気がつくと同調していた

「私が来たのは地上に平和をもたらすためだ、と思ってはならない。平和ではなく、剣をもたらすために来たのだ。」 (マタイ福音書10章34節)
 気がつくと同調していた・・・。 コロナの感染拡大の時、「同調圧力」という言葉が使われました。周囲の目が気になるからマスクをつけるということが、同調圧力の代表例になりましたね。でも、「大多数」に従うのは昔からのようです。多数の空気に従わないと「村八分」にしてきた歴史が日本にはありますから。
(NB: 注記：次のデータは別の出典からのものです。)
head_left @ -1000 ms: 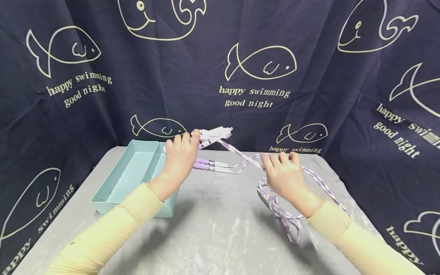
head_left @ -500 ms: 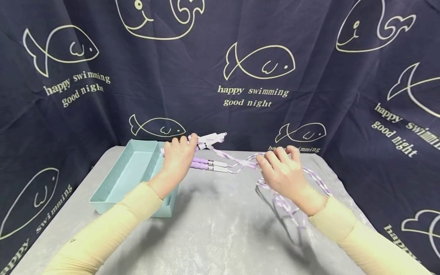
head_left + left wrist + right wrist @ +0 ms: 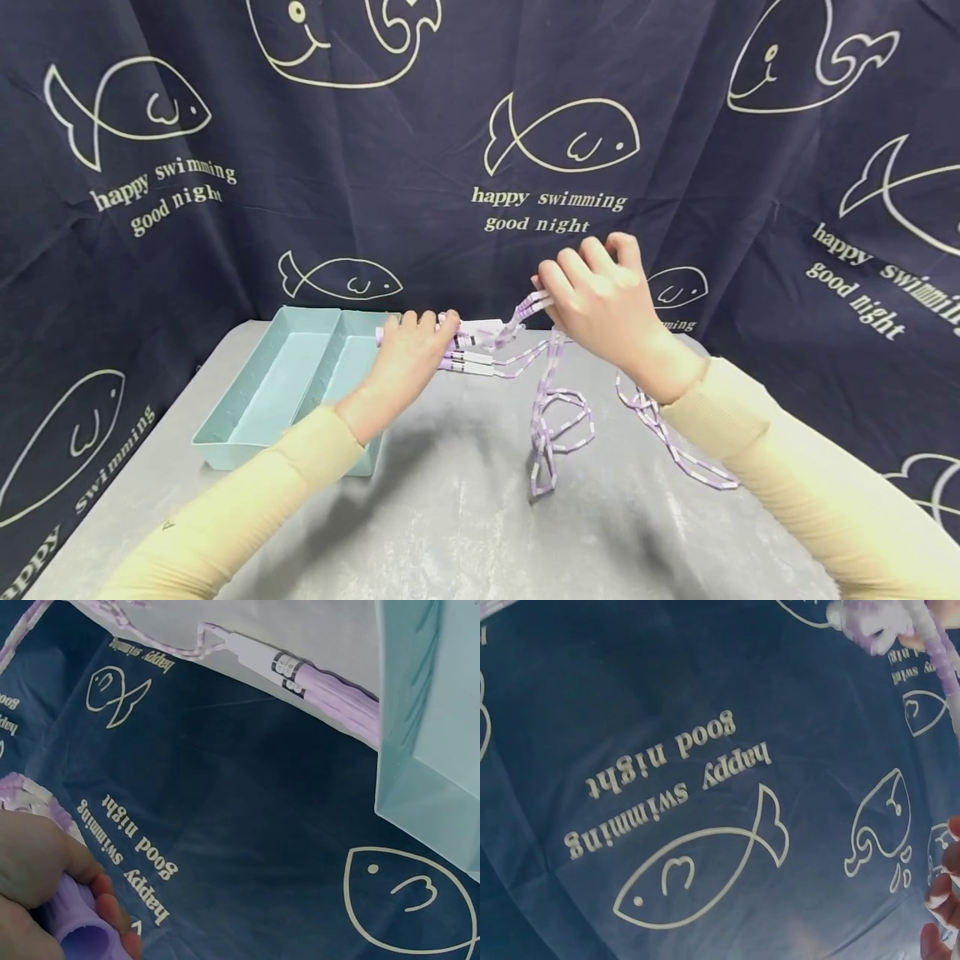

「他人に良く思われたい」とか、「多数決と同じ理屈なのだから問題ないじゃないか」という「和」を尊ぶ日本人的な思いがありますね。日本の社会で上手に渡り歩こうとしていると、気がつくと同調していた・・・。いったい同調の正体って何なのでしょう。 イエスさまのいう平和(シャローム)とは、単に争いごとや戦争がない状態のことではありません。神さまと人との良い関係を意味します。イエスさまは、家族、友人、社会との「和」を越えた、すべての人の平和の為に十字架の愛を示してくださいました。それを福音といいます。「同調」という偽りの平和、見せかけの平和に対して、福音は神に従う兄弟姉妹の「和」を作り、世界を一致へと向かわせることができるのです。ですから、福音を否定することは世界の損失です。戦争に同調して「賛沢は敵だ」と頑なに守った日本の行き着いた先を思い出せば、「同調」が行き着く先は破滅であることが明らかです。イエスさまは、見せかけの平和に対して、剣をもたらすために来られました。私たちは福音という剣をもつ勇気を持ちたい。
《祈り》主よ、私はいつも大多数の中にうもれています。そこにいる方が安心です。ですが、時々あなたの言葉に心がざわめきます。このような私ですが、あなたの励ましと支えによって平和の使者として用いてください。